Chama a atenção a erudição e domínio dos temas presentes no livro. Não há como negar que Gilson é um dos maiores – se não o maior! – historiador da filosofia medieval. Até aí, tudo bem. Contudo, seu discorrer sobre a obra de Descartes – que, curiosamente, foi a porta de entrada de Gilson no pensamento medieval, mas isso é outra história… –, de Malebranche, Locke e Hume; de Comte, de Kant, Hegel e Marx, são excelentes. O historiador francês captou o núcleo desses autores, com conhecimento das fontes primárias e dos principais comentadores.

Enfim, vemos na obra o trabalho de um especialista em filosofia medieval, adepto da visão filosófica e teológica de Tomás, que consegue examinar a fundo, porque estudou seriamente e de forma honesta, as principais correntes do pensamento moderno e contemporâneo. É o contrário de qualquer especialismo – como o daquele professor que só podia falar de O nascimento da tragédia, de Nietzche, porque era o tema do seu doutorado de vinte anos atrás –, bem como da superficialidade chutadora dos que conhecem a filosofia por manuais, compêndios e poucos livros mal lidos.

The Unity of Philosophical Experience foi dividido em quatro partes. As três primeiras tratam, respectivamente, do experimento medieval, do cartesiano e do moderno, e a quarta traz as conclusões do autor. Vejamos o que diz cada uma delas.

O experimento medieval, ou a confusão dos universais

Gilson começa sua explanação sobre a filosofia medieval citando a observação de que ela foi pouco mais do que uma tentativa obstinada de resolver um só problema: o dos universais, ou seja, dos conceitos e das idéias gerais. Como podemos explicar que pensemos por conceitos, que aplicamos a vários entes semelhantes – por exemplo, animal, que se pode predicar de um leão, de uma girafa, e do próprio homem –, mas que não existem por si mesmos em nosso mundo?
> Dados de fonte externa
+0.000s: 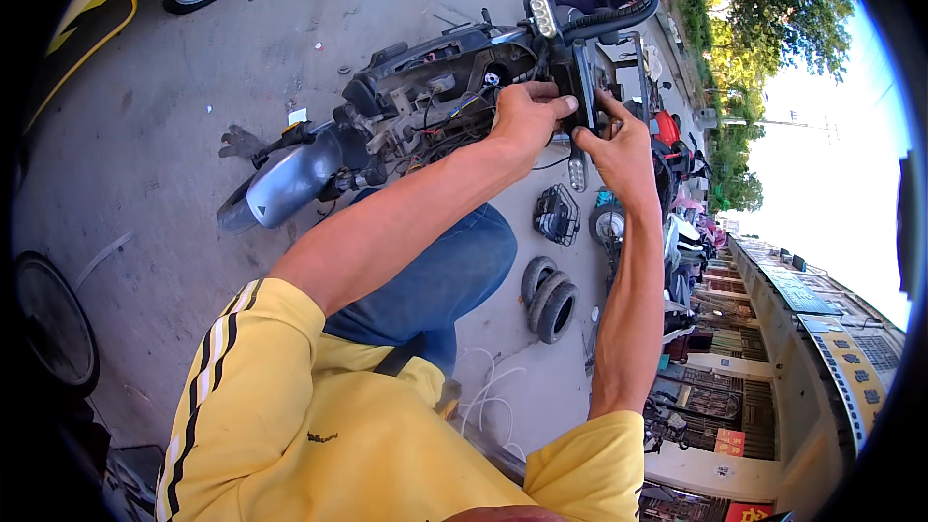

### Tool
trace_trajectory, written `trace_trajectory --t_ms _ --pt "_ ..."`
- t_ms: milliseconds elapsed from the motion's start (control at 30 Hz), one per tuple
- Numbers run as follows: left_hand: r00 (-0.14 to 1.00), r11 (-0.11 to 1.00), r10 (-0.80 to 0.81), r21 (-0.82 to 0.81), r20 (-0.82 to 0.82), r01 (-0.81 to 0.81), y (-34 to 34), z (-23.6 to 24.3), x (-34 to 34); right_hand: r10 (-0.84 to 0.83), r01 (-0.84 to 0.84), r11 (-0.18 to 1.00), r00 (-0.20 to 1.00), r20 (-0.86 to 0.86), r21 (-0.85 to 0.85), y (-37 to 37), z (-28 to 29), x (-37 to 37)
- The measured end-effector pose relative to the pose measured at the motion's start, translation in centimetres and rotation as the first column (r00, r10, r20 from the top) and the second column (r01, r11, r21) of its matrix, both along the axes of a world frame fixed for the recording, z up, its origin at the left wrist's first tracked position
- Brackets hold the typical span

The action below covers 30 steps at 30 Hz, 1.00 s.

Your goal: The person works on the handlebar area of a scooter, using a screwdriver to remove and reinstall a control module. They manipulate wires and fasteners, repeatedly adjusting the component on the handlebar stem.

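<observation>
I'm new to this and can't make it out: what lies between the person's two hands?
In the head view, a dark flat piece lies between the left hand and the right hand. Both hands appear to touch it.

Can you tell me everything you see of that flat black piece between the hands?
The flat black piece looks long, slim and smooth, with a slight sheen, like plastic. Both the left hand and right hand touch it, one from each side. It is beside the scooter-like vehicle; whether it is fastened there is unclear.
</observation>
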<state>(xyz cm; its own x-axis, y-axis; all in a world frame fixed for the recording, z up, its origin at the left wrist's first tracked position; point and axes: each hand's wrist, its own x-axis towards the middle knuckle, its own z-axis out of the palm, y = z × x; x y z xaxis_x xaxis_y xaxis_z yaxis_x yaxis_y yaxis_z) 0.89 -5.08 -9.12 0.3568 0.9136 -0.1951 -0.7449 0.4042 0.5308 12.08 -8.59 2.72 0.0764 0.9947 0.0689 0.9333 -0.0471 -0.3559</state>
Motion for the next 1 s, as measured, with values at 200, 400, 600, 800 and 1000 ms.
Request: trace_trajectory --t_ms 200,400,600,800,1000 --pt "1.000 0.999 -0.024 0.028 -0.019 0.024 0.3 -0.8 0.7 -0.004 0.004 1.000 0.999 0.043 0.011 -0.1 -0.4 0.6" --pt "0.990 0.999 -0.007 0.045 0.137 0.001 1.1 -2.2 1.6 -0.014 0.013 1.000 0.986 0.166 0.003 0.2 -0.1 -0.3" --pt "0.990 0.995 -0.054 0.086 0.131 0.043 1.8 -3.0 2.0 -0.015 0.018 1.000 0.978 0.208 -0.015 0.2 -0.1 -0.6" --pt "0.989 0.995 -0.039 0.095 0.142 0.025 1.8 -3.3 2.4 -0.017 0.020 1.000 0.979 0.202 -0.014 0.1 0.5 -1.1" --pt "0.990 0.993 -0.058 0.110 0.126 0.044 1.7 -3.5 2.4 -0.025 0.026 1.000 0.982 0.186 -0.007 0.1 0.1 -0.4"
Essa aplicação de um conceito geral a entes individuais tem algo de verdadeiro, ou é apenas uma economia de linguagem, ou mesmo uma ilusão? Em outras palavras: há alguma relação entre o nosso pensamento e a realidade?
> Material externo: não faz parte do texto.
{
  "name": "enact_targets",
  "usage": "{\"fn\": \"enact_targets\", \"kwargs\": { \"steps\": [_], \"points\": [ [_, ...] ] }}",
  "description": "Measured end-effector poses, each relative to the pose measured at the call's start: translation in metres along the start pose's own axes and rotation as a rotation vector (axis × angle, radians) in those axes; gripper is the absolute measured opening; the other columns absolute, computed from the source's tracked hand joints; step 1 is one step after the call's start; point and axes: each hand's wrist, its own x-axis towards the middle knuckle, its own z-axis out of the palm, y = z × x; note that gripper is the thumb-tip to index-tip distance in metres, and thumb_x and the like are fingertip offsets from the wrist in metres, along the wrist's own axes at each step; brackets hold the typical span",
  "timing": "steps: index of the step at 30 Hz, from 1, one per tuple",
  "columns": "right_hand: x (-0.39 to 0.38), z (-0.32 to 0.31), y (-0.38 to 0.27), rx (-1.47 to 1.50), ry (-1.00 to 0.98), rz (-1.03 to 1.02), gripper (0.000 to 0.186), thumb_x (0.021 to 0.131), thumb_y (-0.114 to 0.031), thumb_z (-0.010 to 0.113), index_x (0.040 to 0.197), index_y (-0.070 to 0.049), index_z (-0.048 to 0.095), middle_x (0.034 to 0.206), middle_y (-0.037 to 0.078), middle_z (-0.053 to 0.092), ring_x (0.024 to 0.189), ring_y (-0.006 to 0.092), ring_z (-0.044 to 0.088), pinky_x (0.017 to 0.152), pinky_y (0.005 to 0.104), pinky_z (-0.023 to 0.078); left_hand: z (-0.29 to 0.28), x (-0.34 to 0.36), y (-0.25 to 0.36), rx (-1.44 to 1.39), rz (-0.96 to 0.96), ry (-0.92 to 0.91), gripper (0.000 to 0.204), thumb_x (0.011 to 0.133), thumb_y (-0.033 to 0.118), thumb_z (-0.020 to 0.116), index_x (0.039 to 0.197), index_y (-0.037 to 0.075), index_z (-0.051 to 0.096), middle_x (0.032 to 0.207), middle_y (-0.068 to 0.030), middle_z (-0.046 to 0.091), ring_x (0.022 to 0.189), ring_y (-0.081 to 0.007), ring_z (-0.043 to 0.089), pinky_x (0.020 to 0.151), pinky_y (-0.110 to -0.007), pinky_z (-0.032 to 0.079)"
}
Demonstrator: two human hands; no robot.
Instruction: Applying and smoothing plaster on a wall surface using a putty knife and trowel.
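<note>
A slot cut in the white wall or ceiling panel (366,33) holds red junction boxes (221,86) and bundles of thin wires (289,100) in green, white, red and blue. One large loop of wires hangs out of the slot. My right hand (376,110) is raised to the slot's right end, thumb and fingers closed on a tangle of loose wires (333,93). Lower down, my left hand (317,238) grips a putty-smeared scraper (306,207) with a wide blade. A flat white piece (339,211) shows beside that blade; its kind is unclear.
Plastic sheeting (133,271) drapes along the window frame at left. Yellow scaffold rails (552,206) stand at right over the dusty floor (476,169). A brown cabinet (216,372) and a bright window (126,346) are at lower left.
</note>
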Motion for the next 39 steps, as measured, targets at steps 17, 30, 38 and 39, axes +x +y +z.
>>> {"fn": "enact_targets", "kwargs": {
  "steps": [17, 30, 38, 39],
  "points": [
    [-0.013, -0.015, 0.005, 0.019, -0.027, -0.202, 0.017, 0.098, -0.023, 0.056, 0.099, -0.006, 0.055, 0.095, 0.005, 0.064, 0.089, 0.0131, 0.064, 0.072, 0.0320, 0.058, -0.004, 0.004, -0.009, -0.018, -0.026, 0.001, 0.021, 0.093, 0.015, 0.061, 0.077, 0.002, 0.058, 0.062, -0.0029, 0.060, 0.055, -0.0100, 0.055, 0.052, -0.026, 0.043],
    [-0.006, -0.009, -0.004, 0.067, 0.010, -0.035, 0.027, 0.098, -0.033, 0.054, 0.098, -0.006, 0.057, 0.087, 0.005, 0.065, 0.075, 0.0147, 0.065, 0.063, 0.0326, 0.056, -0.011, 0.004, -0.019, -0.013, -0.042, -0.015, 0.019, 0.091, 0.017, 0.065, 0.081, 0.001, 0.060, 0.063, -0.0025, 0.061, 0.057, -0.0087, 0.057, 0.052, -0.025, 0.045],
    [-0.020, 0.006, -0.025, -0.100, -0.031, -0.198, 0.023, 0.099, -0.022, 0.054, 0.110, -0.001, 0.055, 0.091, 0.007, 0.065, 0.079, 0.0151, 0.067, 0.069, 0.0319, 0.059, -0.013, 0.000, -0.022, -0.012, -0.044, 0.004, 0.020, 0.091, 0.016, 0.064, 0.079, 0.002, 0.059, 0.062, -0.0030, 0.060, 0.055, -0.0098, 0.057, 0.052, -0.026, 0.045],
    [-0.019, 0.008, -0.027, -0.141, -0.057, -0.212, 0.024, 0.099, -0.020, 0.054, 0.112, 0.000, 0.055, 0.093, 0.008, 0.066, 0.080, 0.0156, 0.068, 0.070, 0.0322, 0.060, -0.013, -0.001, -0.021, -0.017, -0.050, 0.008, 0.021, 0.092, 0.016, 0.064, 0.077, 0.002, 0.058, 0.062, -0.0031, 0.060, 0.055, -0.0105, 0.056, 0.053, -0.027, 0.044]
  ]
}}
A partir dessa questão – e que questão! –, Gilson explica a filosofia de Pedro Abelardo, célebre pelos seus amores por Heloísa, mas muito mais importante pelo seu pensamento. Segundo Gilson, Abelardo procurou resolver a questão dos universais, profundamente filosófica, com o método e os conceitos da ciência que conhecia, a lógica. Aliás, esta era a única ciência cultivada de verdade em sua época, e não estranha que a tenha empregado para o seu propósito de explicar o problema que atormentava os filósofos de então.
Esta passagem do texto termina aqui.